I have a quite serious headache.
A middle-ware library has been developed for my project in Haxe (http://haxe.org/ ). Basically haxe is a meta language, to help cross platform and cross language development.
The problem is, the creator of the library used a lot of typedef-s which is a handy tool for avoiding a lot of class declarations (Typedef - Haxe - The Cross-platform Toolkit ).

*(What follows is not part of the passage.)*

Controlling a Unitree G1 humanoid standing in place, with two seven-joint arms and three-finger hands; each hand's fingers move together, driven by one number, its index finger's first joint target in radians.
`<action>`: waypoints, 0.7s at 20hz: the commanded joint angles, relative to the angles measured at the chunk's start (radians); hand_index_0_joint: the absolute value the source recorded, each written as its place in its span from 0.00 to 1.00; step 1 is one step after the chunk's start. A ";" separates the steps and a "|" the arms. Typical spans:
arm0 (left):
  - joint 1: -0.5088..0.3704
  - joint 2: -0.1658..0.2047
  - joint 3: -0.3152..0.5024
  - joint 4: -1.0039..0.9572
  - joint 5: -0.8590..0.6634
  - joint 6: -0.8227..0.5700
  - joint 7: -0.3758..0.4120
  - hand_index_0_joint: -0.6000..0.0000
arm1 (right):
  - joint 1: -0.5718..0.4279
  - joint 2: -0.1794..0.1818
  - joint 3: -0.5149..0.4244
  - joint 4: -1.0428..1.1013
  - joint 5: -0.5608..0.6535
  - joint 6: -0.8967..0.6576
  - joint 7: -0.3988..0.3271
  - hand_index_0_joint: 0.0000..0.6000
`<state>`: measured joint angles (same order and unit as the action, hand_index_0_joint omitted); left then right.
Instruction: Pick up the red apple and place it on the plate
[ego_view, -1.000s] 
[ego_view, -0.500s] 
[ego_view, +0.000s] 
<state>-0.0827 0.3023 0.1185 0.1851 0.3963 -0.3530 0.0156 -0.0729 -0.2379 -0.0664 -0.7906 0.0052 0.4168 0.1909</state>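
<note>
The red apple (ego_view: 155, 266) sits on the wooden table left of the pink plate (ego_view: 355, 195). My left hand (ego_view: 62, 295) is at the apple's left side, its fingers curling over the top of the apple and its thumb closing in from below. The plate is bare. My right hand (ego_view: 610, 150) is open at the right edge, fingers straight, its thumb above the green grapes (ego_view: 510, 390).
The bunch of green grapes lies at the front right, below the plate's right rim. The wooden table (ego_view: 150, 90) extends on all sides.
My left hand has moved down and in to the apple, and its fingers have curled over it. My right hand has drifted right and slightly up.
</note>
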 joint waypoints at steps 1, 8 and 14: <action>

The problem is, that the data sent in this structure has a type Object.
If I print it out it looks like a JSON or a JS object.
{ rounds : 804, strength : NaN, efficiency : NaN, win_ratio : NaN }
If you have any Idea or experience in dealing with such data, I would be glad to hear your ideas.
Have you tried any auto-map library in unity so far?
Thanks!
Update:
As @Bunny83 suggested I gathered more information. The library was build to form a layer between the server and the client, to avoid direct server calls from the client side code. Our library is a .NET assembly and it is part of the Unity project, so I have access to the source, and I could look up the calling method.
The actual type is “DynamicObject” which is not particularly helpful here.
As I went after the calling method. I have found that, the return type is actually haxe.ds.EnumValueMap which is a class made up by the haxe cross-compiler, and cast to DynamicObject.
return (((global::haxe.ds.EnumValueMap<object, object>) (global::haxe.ds.EnumValueMap<object, object>.__hx_cast<object, object>(((global::haxe.ds.EnumValueMap) (global::haxe.lang.Runtime.getField(p, "game_stats", 232010450, true)) ))) ).@get(t)).toDynamic();
In this point I don’t really know what to expect from you, I guess I have to Implement the cast from the EnumValueMap to a dictionary.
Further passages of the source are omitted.